Hastalığı geçirmeyle; bu şekilde kazanılmış bağışıklığa aşılama tekniğinin doğal halidir diyebiliriz. Sistem ikisinde de aynıdır. Bağışıklık sistemi önceden geçirilmiş hastalık sayesinde o mikrobu tanır ve bir dahaki sefere hastalık yapmasına fırsat vermez.

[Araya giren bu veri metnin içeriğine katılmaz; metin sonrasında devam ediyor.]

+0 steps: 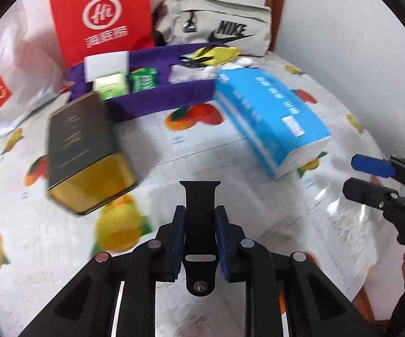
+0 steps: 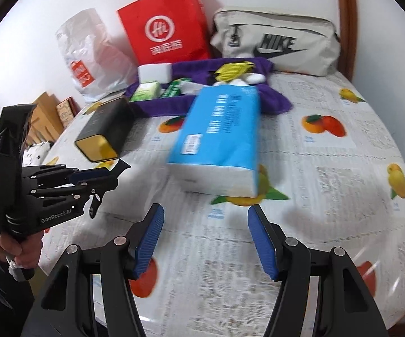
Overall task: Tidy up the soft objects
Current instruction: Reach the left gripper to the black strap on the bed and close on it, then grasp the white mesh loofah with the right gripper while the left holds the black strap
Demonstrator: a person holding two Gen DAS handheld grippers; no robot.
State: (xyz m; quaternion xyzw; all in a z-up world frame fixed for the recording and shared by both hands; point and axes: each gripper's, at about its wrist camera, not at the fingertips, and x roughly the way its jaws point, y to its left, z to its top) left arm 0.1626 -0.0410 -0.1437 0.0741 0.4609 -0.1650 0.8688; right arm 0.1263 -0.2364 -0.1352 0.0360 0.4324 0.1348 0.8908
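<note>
The left tongs (image 1: 199, 241) pinch a black strap (image 1: 200, 210) tight, while the right tongs (image 2: 205, 238) gape with nothing in them just behind the blue tissue pack (image 2: 219, 143), which lies on the bed (image 2: 328, 196) pointing away toward the purple tray (image 2: 160, 105).

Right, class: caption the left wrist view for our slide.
Left gripper shut on a black strap, facing the purple organizer and blue tissue pack.

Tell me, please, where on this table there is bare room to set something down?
Free: the fruit-print cloth right of the blue tissue pack, and the near strip between the pack and the right gripper. A narrower lane runs between the pack and the dark box. Crowded: the back, around the purple organizer.
</note>
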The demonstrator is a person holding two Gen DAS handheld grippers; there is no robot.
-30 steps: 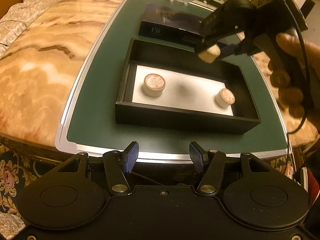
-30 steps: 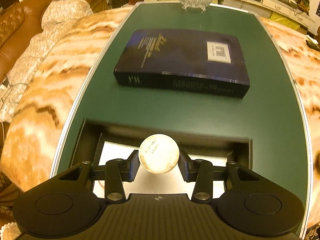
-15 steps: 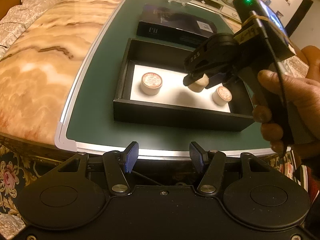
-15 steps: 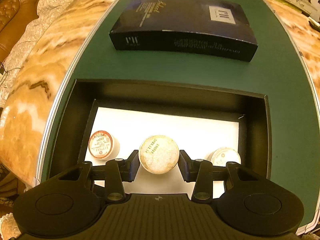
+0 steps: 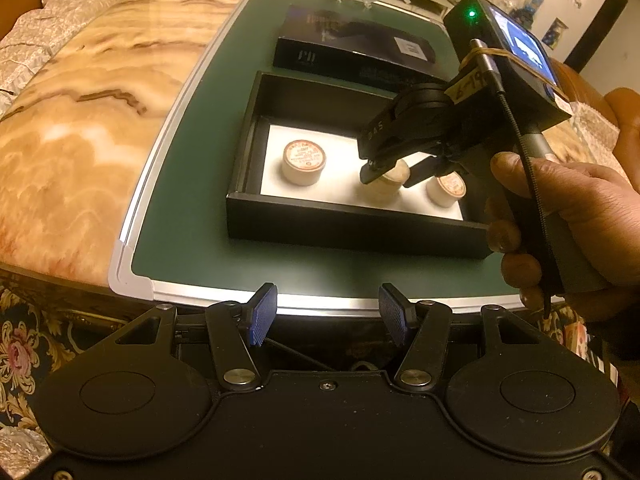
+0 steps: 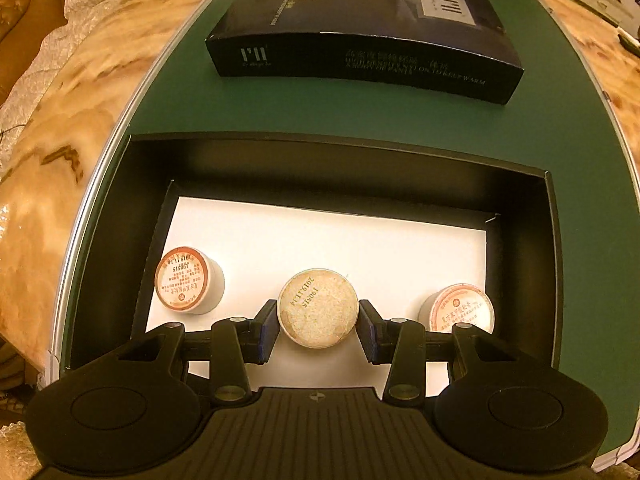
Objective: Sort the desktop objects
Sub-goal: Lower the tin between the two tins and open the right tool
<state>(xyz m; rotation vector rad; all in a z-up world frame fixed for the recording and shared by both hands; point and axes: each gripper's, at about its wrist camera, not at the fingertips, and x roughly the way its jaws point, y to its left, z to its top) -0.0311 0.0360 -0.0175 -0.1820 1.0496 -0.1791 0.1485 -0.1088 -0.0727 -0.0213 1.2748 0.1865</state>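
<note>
Right gripper (image 6: 318, 326): has come down into the black tray (image 6: 550, 240), clamped on a pale cylindrical puck (image 6: 318, 308), now low between two red-labelled pucks (image 6: 183, 280) (image 6: 456, 314); release seems next. Left gripper (image 5: 326, 314): part open, empty, at the table edge. Tray floor white, smooth; mat (image 5: 192, 216) green, matte; pucks paper-wrapped.

A black open cardboard box (image 6: 552, 264) with a white floor sits on a dark green mat (image 6: 320, 112). Small cream round tubs carry red-printed lids (image 6: 182, 278). The marble tabletop (image 5: 80, 120) is veined amber and brown.
</note>
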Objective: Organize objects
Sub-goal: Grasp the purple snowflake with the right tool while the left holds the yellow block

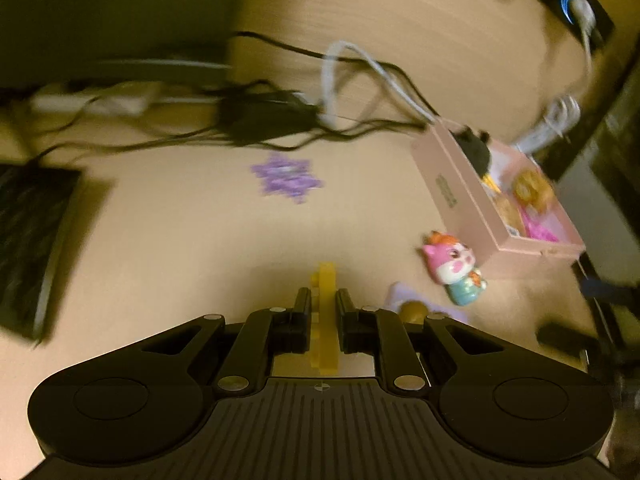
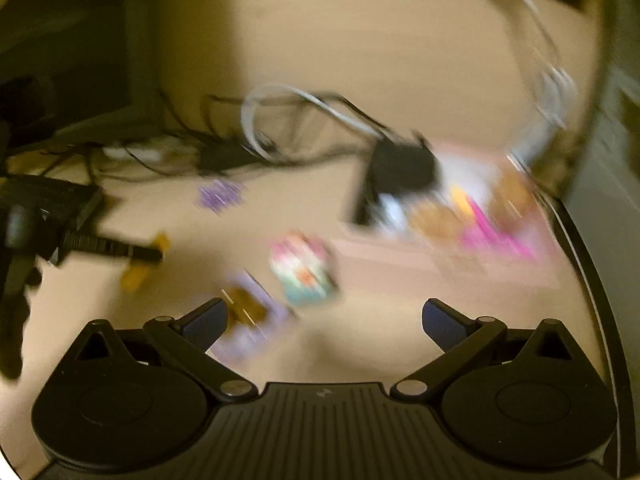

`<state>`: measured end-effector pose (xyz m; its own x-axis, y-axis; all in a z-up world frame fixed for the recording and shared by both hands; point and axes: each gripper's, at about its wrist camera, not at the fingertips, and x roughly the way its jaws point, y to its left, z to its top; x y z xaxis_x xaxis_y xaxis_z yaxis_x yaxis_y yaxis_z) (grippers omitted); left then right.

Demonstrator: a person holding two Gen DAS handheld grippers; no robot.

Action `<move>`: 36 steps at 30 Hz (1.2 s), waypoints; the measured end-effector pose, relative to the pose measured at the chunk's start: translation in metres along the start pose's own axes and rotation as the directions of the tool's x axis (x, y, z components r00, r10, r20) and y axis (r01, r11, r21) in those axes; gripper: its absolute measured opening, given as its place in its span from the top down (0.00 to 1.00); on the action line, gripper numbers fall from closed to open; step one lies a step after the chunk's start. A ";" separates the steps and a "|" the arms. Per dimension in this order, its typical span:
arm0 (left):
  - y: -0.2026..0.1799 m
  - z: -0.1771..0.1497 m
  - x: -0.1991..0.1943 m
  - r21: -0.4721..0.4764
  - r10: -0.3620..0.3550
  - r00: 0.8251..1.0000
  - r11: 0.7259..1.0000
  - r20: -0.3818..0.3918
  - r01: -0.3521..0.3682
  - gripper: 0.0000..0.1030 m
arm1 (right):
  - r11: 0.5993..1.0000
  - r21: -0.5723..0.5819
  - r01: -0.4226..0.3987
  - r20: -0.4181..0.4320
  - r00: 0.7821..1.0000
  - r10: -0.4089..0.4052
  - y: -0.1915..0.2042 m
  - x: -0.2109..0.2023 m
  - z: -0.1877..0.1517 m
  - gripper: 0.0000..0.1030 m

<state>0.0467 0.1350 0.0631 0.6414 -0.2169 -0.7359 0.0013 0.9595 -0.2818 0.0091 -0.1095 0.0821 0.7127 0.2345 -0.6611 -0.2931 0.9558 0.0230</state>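
A yellow block (image 1: pixel 326 320) is clamped edgewise by the left gripper (image 1: pixel 324 300) at lower centre, probably for the pink box (image 1: pixel 452 192) at right. The right gripper (image 2: pixel 324 320) is held open, empty.

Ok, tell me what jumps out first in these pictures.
The left gripper is shut on a yellow toy brick at the bottom centre of its view. To its right, a pink cat figurine lies on the desk beside a pink box of toys. A purple snowflake piece lies mid-desk.
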 end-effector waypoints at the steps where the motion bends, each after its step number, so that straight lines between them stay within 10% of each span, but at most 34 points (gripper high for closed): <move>1: 0.006 -0.002 -0.005 -0.024 0.003 1.000 1.000 0.005 -0.003 0.85 | 1.000 -0.016 -0.019 0.012 1.000 0.019 0.009 0.005 0.010 0.00; 17: 0.077 -0.029 -0.054 -0.210 -0.005 1.000 0.978 0.012 0.007 0.85 | 0.995 -0.046 -0.086 -0.118 0.990 0.080 0.088 0.198 0.096 0.00; 31: 0.095 -0.029 -0.063 -0.225 -0.004 1.000 0.974 0.009 0.006 0.85 | 0.992 -0.059 -0.114 -0.132 0.986 0.106 0.118 0.238 0.103 0.01; 36: 0.094 -0.032 -0.065 -0.220 -0.012 1.000 0.975 0.006 0.013 0.85 | 0.991 -0.096 -0.092 -0.108 0.991 0.082 0.121 0.230 0.100 0.25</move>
<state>-0.0193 0.2337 0.0641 0.6463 -0.2270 -0.7286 -0.1594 0.8935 -0.4198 0.2014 0.0774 0.0084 0.6131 0.2911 -0.7345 -0.4171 0.9088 0.0120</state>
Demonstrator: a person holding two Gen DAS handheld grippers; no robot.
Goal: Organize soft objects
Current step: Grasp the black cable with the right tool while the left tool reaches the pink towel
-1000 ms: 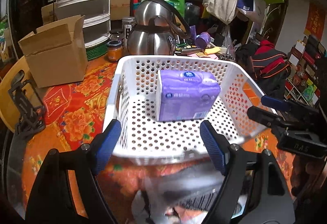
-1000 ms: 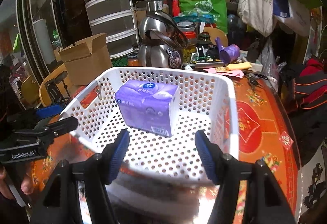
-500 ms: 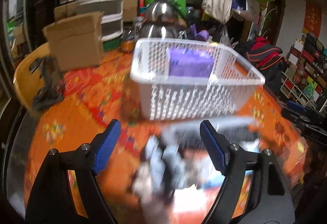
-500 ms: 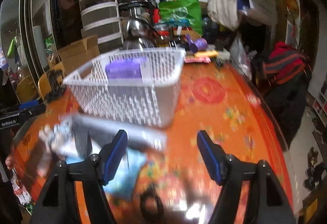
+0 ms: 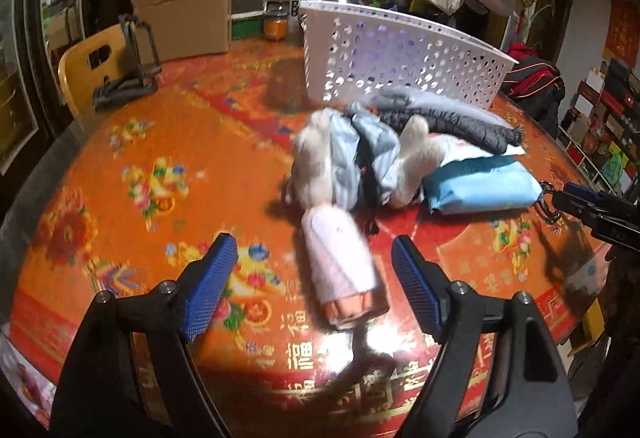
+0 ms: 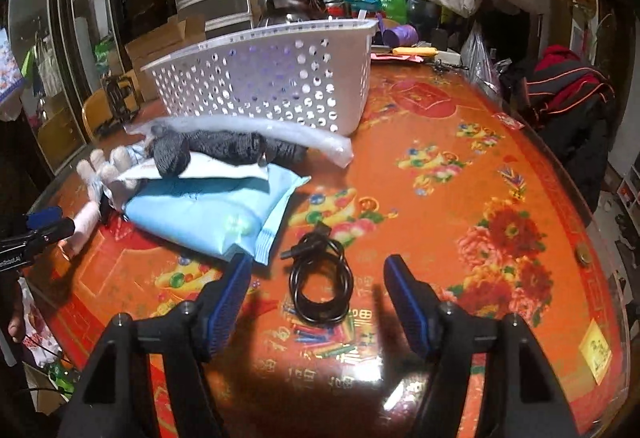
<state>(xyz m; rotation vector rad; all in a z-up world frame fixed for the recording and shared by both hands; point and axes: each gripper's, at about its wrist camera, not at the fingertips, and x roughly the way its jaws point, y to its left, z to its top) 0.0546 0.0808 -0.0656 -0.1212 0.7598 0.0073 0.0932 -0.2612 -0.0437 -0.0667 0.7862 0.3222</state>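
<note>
— Listing tongs: state?
— Left tongs (image 5: 313, 280) wide open, empty, pink roll (image 5: 340, 270) lying between the fingers; right tongs (image 6: 316, 296) open, empty, over a black cable (image 6: 320, 286).
— Soft items?
— Heaped on the worktop (image 6: 460, 174) before the white basket (image 6: 280, 78): blue pack (image 6: 208, 214), grey knit (image 6: 224, 148). Lettering unreadable.

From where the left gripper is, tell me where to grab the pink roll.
Grip the pink roll across its middle, coming straight down from above. It lies lengthwise between the open left gripper jaws, so the pads would probably close on its long rounded sides.
</note>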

Pasif bağışıklık: Vücuda dışarıdan antikor verilmesiyle sağlanan bağışıklıktır. Bunun için serum kullanılır. Serumlar hazır antikorlardır, bazı durumlarda vücudun ürettiği antikor yetersiz gelir ve dışarıdan serum takviyesi yapılır. Serumun yanında ilaçla da yapılabilen pasif bağışıklığın koruyucu olmadığını, sadece tedavi edici bir yöntem olduğunu belirtmemizde fayda vardır.
İşte öneriler
Düzenli ve dengeli beslenin. Et, balık, süt ve süt ürünleri, tahıl, sebze ve meyveler düzenli olarak tüketin.
Meyve ve sebzeleri mevsiminde tüketin.
Az su tüketimi vücudun direncini azalttığı için bol su için.
Kesinlikle sigara kullanmayın.
Aşırı alkol kullanımından kaçının.
Düzenli olarak egzersiz yapın.
İdeal kilonuzu korumaya dikkat edin.
Stresten uzak durmaya çalışın.
Düzenli ve yeterli uyumaya dikkat edin. Vücudun kendini iyileştirme mekanizması uykuda ve dinlenme sırasında etkilidir. Melatonin hormonunun salgılanması için geceleri televizyon karşısında değil tamamen karanlıkta uyuyun. Uyuduğunuz ortamda elektronik eşya, masa saati lambası, vs elektronik cihaz olmasın.
Gereksiz ilaç kullanmayın.
Çocuğunuzun aşılarını tamamlayın.
Yazımı bitirirken tabii ki bu koronavirüsten korunmanın en önemli faktörünün el teması olduğunu hatırlatmak ve el hijyenimize çok dikkat etmemiz gerektiğini, öpüşüp sarılmaktan mutlaka kaçınmamız gerektiğini vurgulamak istiyorum.